Des inserts en Super 8, avec des plans d'habitants en surface, devant les décombres de leurs habitations, complètent le tout et viennent apporter un autre regard, à la fois familier et tragique, avec une esthétique plus nostalgique et onirique, à l'image de souvenirs de vacances.

Ce documentaire est vraiment courageux et remarquable. Pavol Pekarčík était présent lors de la séance, il force le respect par son engagement total. Habitant l'Est de la Slovaquie, limitrophe de l'Ukraine, il a aidé beaucoup d'Ukrainiens à traverser la frontière (surtout des femmes et des enfants), à acheminer du matériel vers l'Ukraine (dont une soixantaine d'ambulances)... N’oublions pas ce qui se passe en Ukraine, et n'abandonnons pas les Ukrainiens, c'est l'un des messages de Pavol Pekarčík. Puisse-t-il être entendu…

[3/4]

dimanche 6 octobre 2024

« Personne ne va rire » (Nikdo se nebude smát) d’Hynek Bočan (1965)

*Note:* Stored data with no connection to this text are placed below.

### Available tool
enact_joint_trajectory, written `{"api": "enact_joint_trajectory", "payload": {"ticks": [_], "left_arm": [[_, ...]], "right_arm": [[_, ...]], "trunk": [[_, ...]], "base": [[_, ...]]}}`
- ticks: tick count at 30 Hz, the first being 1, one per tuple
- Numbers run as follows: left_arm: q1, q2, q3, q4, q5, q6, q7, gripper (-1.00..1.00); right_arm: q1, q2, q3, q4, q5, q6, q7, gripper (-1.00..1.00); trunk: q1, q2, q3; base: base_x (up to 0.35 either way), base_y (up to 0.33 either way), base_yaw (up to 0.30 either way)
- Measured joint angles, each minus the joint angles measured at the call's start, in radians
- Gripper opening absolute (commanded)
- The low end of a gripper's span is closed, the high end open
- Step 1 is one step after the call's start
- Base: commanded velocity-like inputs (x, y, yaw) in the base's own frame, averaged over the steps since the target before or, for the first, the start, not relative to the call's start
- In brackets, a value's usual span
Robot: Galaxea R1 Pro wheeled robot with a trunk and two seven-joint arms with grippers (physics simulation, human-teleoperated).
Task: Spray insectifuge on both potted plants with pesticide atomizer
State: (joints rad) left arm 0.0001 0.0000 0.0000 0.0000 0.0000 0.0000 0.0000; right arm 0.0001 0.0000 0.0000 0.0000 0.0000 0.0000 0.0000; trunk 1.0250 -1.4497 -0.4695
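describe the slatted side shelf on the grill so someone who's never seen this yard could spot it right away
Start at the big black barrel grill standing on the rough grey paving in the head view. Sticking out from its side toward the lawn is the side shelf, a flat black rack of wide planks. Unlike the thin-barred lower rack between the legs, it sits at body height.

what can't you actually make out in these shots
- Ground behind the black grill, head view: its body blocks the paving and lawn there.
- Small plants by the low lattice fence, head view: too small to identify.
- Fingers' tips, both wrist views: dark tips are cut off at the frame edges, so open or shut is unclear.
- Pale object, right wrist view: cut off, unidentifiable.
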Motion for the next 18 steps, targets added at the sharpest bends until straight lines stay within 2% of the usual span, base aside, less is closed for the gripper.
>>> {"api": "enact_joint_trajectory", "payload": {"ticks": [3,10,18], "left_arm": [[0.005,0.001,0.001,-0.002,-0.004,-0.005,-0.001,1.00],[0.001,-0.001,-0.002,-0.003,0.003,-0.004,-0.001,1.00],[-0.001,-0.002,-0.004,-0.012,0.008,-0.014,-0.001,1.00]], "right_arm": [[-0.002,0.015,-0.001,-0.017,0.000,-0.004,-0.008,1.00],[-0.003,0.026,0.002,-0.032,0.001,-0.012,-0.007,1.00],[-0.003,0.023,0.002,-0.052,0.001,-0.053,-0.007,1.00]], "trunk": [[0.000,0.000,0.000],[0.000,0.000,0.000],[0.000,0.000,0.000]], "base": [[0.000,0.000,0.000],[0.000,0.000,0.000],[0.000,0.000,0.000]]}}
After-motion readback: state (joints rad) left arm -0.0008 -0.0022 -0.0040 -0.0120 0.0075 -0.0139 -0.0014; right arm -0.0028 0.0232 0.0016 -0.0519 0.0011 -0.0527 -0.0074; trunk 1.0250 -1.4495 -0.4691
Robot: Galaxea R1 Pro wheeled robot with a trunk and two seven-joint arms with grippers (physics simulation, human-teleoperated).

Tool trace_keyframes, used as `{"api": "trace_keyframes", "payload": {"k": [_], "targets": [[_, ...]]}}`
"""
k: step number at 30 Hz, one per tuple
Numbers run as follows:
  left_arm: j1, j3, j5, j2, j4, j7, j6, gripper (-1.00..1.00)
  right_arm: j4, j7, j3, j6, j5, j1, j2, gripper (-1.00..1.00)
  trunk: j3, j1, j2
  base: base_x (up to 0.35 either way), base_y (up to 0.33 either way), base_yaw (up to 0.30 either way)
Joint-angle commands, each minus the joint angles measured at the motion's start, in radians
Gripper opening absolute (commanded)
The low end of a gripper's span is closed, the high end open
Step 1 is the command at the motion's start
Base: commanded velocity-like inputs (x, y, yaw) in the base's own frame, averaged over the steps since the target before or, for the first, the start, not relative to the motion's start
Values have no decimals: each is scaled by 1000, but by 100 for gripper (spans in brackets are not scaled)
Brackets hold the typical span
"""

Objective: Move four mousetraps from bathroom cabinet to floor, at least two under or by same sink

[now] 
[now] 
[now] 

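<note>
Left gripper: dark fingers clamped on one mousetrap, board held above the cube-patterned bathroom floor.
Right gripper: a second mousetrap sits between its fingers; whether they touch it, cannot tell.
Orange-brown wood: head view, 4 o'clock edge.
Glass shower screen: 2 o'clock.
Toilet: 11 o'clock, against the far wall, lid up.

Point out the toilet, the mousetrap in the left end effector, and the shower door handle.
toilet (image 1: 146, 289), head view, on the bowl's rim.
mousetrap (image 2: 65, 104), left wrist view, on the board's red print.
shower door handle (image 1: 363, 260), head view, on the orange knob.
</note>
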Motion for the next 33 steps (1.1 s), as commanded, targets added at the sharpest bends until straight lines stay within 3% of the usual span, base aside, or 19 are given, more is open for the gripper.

« Personne ne va rire » (ou « Personne ne rira ») est un film étonnant, adapté de la nouvelle éponyme de Milan Kundera, qui ouvre son recueil « Risibles Amours ». Étonnant de constater ici l'influence aussi flagrante d'autres cinéastes occidentaux : Federico Fellini par exemple, qui était une référence assumée de Kundera. Ou encore Jacques Tati, pour ces scènes très visuelles, drôles et absurdes, mais qui relèvent sans doute davantage des influences du réalisateur Hynek Bočan, qui s'est pas mal émancipé de la nouvelle d'origine avec son adaptation cinématographique. 

Ce film est moins fort et maîtrisé que « La Plaisanterie » de Jaromil Jireš, qui était un grand cinéaste et qui a bénéficié du scénario rédigé par Kundera en personne. Même si Kundera avait procédé à des coupes par rapport à son roman, et édulcoré un peu son propos, le résultat restait éminemment corrosif.

Ici, le film est plus multiple esthétiquement, et se perd un peu dans plusieurs pistes, quand « La Plaisanterie » était très resserré sur la forme, tout en étant très riche sur le fond. « Personne ne va rire » atténue également la subtilité de la nouvelle d'origine, en modifiant sensiblement le récit et les personnages, même si la trame principale demeure.

Néanmoins, c'est un film réussi, très années 60, à la fois élégant, drôle, léger, mélancolique... et une fois encore très critique du régime communiste, où tout le monde s'épiait, ce qui flattait les plus bas instincts de l'espèce humaine... Il y a tout de même beaucoup de Kundera dans cette histoire et ces personnages, notamment cet anti-héros intellectuel, dandy, misogyne et cynique... Il y a aussi beaucoup de Kafka, écrivain interdit sous l’ère communiste, dans cette dénonciation des rouages absurdes et inhumains de la machine totalitaire, qui s’infiltre partout : au travail, dans la rue, chez soi, dans la tête des gens… 

Quant à Hynek Bočan, c'est un cinéaste peu connu en France, qui a pourtant fait partie lui aussi de la Nouvelle Vague tchécoslovaque, dont il fut même le plus jeune membre : il est d'ailleurs toujours en vie. Il livre un long métrage de qualité, avec plein de moments très réussis. « Personne ne va rire » n'est pas un grand chef-d’œuvre de la Nouvelle Vague tchécoslovaque, mais c'en est une belle pépite méconnue, qui mériterait de bénéficier d’une vraie diffusion en France.